Outras espécies de abelhas
Embora tenhamos como ponto de partida para explicar a vida das abelhas a Apis mellifera, com uma socialidade avançada, a maioria das espécies de abelhas encontradas nas flores tem hábitos solitários. Essas abelhas fazem ninhos em orifícios no solo ou em troncos e outros locais abrigados. Logo que nascem são fecundadas e vão procurar alimento nas flores e um lugar para construir os seus ninhos. Uma vez encontrado o local adequado, fazem uma cavidade e depois de preparada ali colocam o alimento, geralmente uma massa de pólen (fonte de proteínas) e néctar de flores. Sobre essa massa colocam o seu ovo. A seguir, fecham a célula e iniciam a construção de outra célula.  Nas abelhas solitárias, maioria entre as espécies conhecidas, a mãe nunca vai encontrar os seus filhos.

Vamos falar agora das abelhas nativas sociais do Brasil, conhecidas como abelhas indígenas sem ferrão ou meliponíneos.  Com certeza nas escolas, nos muros de pedras ou em ocos variados há umas abelhas geralmente pequenas e que nos dias quentes voam muito. Vamos escolher como exemplo uma espécie de abelha muito comum nas cidades, a abelha jataí.

Há mais de 400 espécies de abelhas sem ferrão descritas que vivem nas Américas. São abelhas sociais, tropicais ou subtropicais, que formam colônias de tamanhos e populações variáveis. Uma de suas características principais é a entrada do ninho, com forma típica para cada espécie de abelha.

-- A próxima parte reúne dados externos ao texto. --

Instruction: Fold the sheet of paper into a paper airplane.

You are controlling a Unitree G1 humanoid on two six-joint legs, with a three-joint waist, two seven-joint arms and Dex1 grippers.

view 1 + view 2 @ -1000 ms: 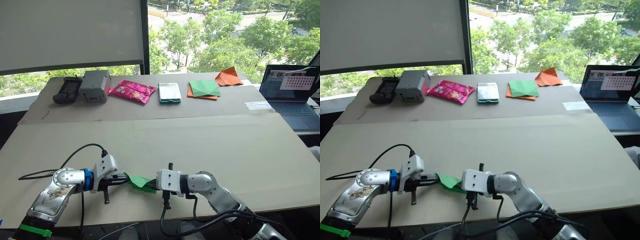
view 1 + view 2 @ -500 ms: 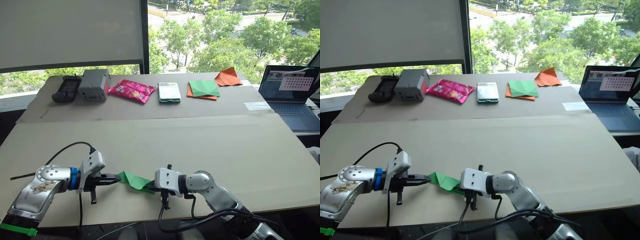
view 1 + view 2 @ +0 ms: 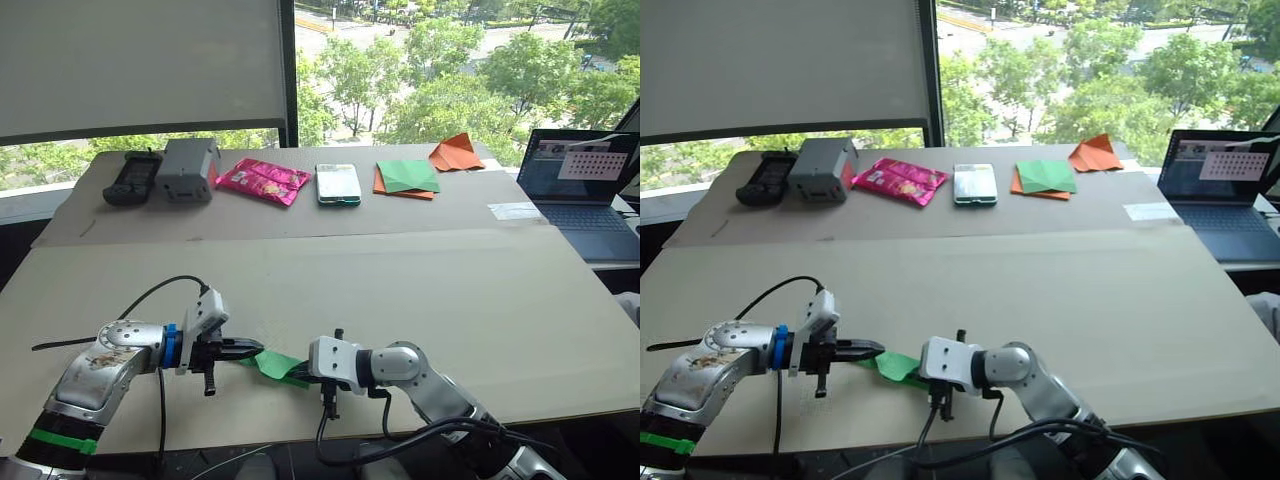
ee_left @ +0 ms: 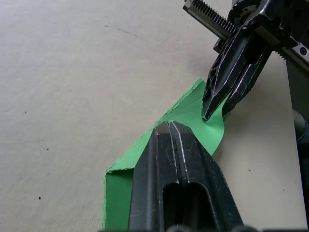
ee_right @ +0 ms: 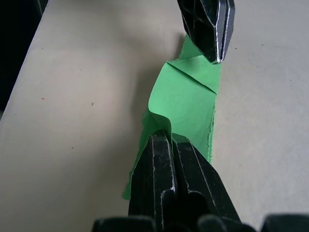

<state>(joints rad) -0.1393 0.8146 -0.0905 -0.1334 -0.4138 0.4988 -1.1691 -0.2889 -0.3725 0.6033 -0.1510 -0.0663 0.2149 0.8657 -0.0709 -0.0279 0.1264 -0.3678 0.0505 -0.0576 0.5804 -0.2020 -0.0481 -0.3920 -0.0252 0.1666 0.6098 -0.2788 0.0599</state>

A característica comum é a alimentação maciça da cria. Assim, as células de cria são construídas e quando estiverem prontas serão aprovisionadas pelas operárias, que regurgitam nelas um alimento larval líquido, composto de mel, pólen e secreções das glândulas hipofaringeanas das abelhas (conhecida como geleia real nas Apis).  A rainha aproxima-se das células com alimento e ali bota o seu ovo.

A célula a seguir é fechada pelas operárias. Após cerca de 40 dias nasce a abelha adulta, e o restante da célula de cria é desmanchado e jogado fora. Várias células de cria justapostas formam um favo de cria. Já o alimento coletado por essas abelhas é colocado em potes especiais, construídos sempre que há alimento disponível na natureza.

Numa colônia de jataí temos muitas operárias com função de guarda que defendem o ninho contra os inimigos (geralmente outros insetos).  Nas abelhas verdadeiramente sociais, como é o caso dos meliponíneos e das abelhas Apis, a rainha não funda mais o seu ninho sozinha, mas precisa do auxílio das operárias, processo conhecido como enxameação.

O processo de enxameagem dos meliponíneos é em etapas, e geralmente demorar alguns dias. Inicialmente as abelhas acham a nova cavidade e constroem a entrada do ninho. Depois limpam o seu interior e vão construindo o ninho aos poucos, até a transferência do enxame para este novo ninho.  A criação das abelhas sem ferrão é chamada de meliponicultura.